◆ **Work request**
In the answer, every entry must appear exactly as given.

Collected data entries
━━━━━━

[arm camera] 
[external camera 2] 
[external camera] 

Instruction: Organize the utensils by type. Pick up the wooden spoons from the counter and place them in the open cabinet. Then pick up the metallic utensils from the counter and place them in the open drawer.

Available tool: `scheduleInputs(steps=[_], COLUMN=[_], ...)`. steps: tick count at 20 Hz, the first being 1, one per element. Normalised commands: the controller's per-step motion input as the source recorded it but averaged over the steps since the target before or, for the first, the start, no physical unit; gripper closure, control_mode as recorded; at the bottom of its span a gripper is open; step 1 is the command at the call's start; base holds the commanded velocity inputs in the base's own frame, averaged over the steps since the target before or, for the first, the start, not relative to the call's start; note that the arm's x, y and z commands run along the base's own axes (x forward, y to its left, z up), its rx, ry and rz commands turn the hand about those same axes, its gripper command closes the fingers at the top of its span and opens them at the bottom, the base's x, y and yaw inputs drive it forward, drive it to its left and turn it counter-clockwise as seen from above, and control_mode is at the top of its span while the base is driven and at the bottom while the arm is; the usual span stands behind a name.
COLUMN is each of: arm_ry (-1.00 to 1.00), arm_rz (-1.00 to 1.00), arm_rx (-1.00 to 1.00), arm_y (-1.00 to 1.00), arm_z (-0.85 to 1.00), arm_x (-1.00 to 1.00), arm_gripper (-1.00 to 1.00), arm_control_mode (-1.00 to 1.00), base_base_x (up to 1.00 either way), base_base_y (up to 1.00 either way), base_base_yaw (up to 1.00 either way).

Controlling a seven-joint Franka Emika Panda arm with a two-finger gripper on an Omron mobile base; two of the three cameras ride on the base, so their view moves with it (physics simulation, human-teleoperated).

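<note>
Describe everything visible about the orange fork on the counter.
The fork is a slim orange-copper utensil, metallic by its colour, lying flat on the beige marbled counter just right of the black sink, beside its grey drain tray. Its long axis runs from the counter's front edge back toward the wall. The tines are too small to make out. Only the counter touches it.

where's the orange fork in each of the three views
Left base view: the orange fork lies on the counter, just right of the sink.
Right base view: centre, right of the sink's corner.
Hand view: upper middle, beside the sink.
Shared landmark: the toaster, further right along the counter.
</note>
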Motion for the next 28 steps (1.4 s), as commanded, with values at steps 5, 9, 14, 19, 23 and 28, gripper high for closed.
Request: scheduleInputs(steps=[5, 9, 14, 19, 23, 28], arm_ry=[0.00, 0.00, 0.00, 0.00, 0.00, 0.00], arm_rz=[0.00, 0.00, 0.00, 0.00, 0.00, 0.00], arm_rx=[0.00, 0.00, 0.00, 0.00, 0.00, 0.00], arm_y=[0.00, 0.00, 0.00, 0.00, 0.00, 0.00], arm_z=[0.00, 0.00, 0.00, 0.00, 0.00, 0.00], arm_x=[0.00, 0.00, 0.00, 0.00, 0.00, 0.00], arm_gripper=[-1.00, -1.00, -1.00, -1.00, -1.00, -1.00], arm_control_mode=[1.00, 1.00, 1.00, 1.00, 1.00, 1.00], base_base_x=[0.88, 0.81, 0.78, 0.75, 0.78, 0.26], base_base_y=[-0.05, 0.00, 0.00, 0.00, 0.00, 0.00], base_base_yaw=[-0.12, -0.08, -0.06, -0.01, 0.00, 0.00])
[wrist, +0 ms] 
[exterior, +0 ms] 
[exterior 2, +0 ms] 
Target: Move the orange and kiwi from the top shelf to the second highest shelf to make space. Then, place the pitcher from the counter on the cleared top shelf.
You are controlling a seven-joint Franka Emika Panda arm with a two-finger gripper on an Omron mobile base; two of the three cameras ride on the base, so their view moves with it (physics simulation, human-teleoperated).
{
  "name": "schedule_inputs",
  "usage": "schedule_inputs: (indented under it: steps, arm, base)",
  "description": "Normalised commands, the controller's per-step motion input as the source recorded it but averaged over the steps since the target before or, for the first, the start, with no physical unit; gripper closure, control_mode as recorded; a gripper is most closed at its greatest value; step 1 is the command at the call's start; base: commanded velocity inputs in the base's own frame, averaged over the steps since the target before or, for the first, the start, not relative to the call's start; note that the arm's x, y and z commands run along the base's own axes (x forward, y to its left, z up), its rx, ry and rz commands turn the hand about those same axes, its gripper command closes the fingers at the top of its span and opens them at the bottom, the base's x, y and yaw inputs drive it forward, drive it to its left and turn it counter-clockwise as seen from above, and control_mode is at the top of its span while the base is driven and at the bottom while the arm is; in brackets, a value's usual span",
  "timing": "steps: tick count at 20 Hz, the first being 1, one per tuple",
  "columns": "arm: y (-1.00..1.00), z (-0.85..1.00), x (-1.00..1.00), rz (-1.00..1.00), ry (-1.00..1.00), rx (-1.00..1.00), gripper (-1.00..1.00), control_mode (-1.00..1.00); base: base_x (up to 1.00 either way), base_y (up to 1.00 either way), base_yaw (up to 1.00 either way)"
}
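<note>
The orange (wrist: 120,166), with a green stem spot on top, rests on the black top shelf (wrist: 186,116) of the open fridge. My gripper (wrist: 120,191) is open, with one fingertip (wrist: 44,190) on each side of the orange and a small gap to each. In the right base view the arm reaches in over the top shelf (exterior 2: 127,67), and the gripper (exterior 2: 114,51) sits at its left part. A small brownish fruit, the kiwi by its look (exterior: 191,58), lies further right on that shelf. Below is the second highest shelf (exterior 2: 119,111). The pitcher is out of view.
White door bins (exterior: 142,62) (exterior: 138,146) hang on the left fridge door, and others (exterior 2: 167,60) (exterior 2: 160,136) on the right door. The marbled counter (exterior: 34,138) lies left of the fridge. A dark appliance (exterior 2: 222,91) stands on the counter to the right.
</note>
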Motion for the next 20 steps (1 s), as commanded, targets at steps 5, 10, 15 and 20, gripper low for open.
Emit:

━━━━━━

◆ **Reply**
[arm camera] 
[external camera 2] 
[external camera] 

Instruction: Organize the utensils by type. Pick up the wooden spoons from the counter and place them in the open cabinet. Then pick up the metallic utensils from the counter and place them in the open drawer.

Available tool: `scheduleInputs(steps=[_], COLUMN=[_], ...)`. steps: tick count at 20 Hz, the first being 1, one per element. Normalised commands: the controller's per-step motion input as the source recorded it but averaged over the steps since the target before or, for the first, the start, no physical unit; gripper closure, control_mode as recorded; at the bottom of its span a gripper is open; step 1 is the command at the call's start; base holds the commanded velocity inputs in the base's own frame, averaged over the steps since the target before or, for the first, the start, not relative to the call's start; note that the arm's x, y and z commands run along the base's own axes (x forward, y to its left, z up), its rx, ry and rz commands turn the hand about those same axes, its gripper command closes the fingers at the top of its span and opens them at the bottom, the base's x, y and yaw inputs drive it forward, drive it to its left and turn it counter-clockwise as seen from above, and control_mode is at the top of its span while the base is driven and at the bottom while the arm is; the usual span stands behind a name.
COLUMN is each of: arm_ry (-1.00 to 1.00), arm_rz (-1.00 to 1.00), arm_rx (-1.00 to 1.00), arm_y (-1.00 to 1.00), arm_z (-0.85 to 1.00), arm_x (-1.00 to 1.00), arm_gripper (-1.00 to 1.00), arm_control_mode (-1.00 to 1.00), base_base_x (up to 1.00 either way), base_base_y (up to 1.00 either way), base_base_yaw (up to 1.00 either way).

Controlling a seven-joint Franka Emika Panda arm with a two-finger gripper on an Omron mobile base; two of the three cameras ride on the base, so their view moves with it (physics simulation, human-teleoperated).

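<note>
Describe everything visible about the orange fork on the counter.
The fork is a slim orange-copper utensil, metallic by its colour, lying flat on the beige marbled counter just right of the black sink, beside its grey drain tray. Its long axis runs from the counter's front edge back toward the wall. The tines are too small to make out. Only the counter touches it.

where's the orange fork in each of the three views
Left base view: the orange fork lies on the counter, just right of the sink.
Right base view: centre, right of the sink's corner.
Hand view: upper middle, beside the sink.
Shared landmark: the toaster, further right along the counter.
</note>
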Motion for the next 28 steps (1.4 s), as commanded, with values at steps 5, 9, 14, 19, 23 and 28, gripper high for closed.
Request: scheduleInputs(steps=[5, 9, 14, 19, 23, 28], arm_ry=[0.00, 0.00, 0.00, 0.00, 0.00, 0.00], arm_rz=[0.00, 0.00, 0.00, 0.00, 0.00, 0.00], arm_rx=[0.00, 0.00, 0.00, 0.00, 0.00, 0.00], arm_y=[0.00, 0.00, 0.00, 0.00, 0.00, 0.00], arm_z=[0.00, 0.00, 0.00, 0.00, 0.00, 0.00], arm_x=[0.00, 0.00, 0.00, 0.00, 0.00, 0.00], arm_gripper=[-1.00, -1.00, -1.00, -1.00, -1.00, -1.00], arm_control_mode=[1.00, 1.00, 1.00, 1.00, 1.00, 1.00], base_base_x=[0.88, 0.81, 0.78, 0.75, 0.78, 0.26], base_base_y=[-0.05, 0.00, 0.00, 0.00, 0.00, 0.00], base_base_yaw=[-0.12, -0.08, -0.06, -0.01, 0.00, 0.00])
[wrist, +0 ms] 
[exterior, +0 ms] 
[exterior 2, +0 ms] 
Target: Move the orange and kiwi from the top shelf to the second highest shelf to make space. Then, place the pitcher from the counter on the cleared top shelf.
You are controlling a seven-joint Franka Emika Panda arm with a two-finger gripper on an Omron mobile base; two of the three cameras ride on the base, so their view moves with it (physics simulation, human-teleoperated).
{
  "name": "schedule_inputs",
  "usage": "schedule_inputs: (indented under it: steps, arm, base)",
  "description": "Normalised commands, the controller's per-step motion input as the source recorded it but averaged over the steps since the target before or, for the first, the start, with no physical unit; gripper closure, control_mode as recorded; a gripper is most closed at its greatest value; step 1 is the command at the call's start; base: commanded velocity inputs in the base's own frame, averaged over the steps since the target before or, for the first, the start, not relative to the call's start; note that the arm's x, y and z commands run along the base's own axes (x forward, y to its left, z up), its rx, ry and rz commands turn the hand about those same axes, its gripper command closes the fingers at the top of its span and opens them at the bottom, the base's x, y and yaw inputs drive it forward, drive it to its left and turn it counter-clockwise as seen from above, and control_mode is at the top of its span while the base is driven and at the bottom while the arm is; in brackets, a value's usual span",
  "timing": "steps: tick count at 20 Hz, the first being 1, one per tuple",
  "columns": "arm: y (-1.00..1.00), z (-0.85..1.00), x (-1.00..1.00), rz (-1.00..1.00), ry (-1.00..1.00), rx (-1.00..1.00), gripper (-1.00..1.00), control_mode (-1.00..1.00); base: base_x (up to 1.00 either way), base_y (up to 1.00 either way), base_yaw (up to 1.00 either way)"
}
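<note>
The orange (wrist: 120,166), with a green stem spot on top, rests on the black top shelf (wrist: 186,116) of the open fridge. My gripper (wrist: 120,191) is open, with one fingertip (wrist: 44,190) on each side of the orange and a small gap to each. In the right base view the arm reaches in over the top shelf (exterior 2: 127,67), and the gripper (exterior 2: 114,51) sits at its left part. A small brownish fruit, the kiwi by its look (exterior: 191,58), lies further right on that shelf. Below is the second highest shelf (exterior 2: 119,111). The pitcher is out of view.
White door bins (exterior: 142,62) (exterior: 138,146) hang on the left fridge door, and others (exterior 2: 167,60) (exterior 2: 160,136) on the right door. The marbled counter (exterior: 34,138) lies left of the fridge. A dark appliance (exterior 2: 222,91) stands on the counter to the right.
</note>
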Motion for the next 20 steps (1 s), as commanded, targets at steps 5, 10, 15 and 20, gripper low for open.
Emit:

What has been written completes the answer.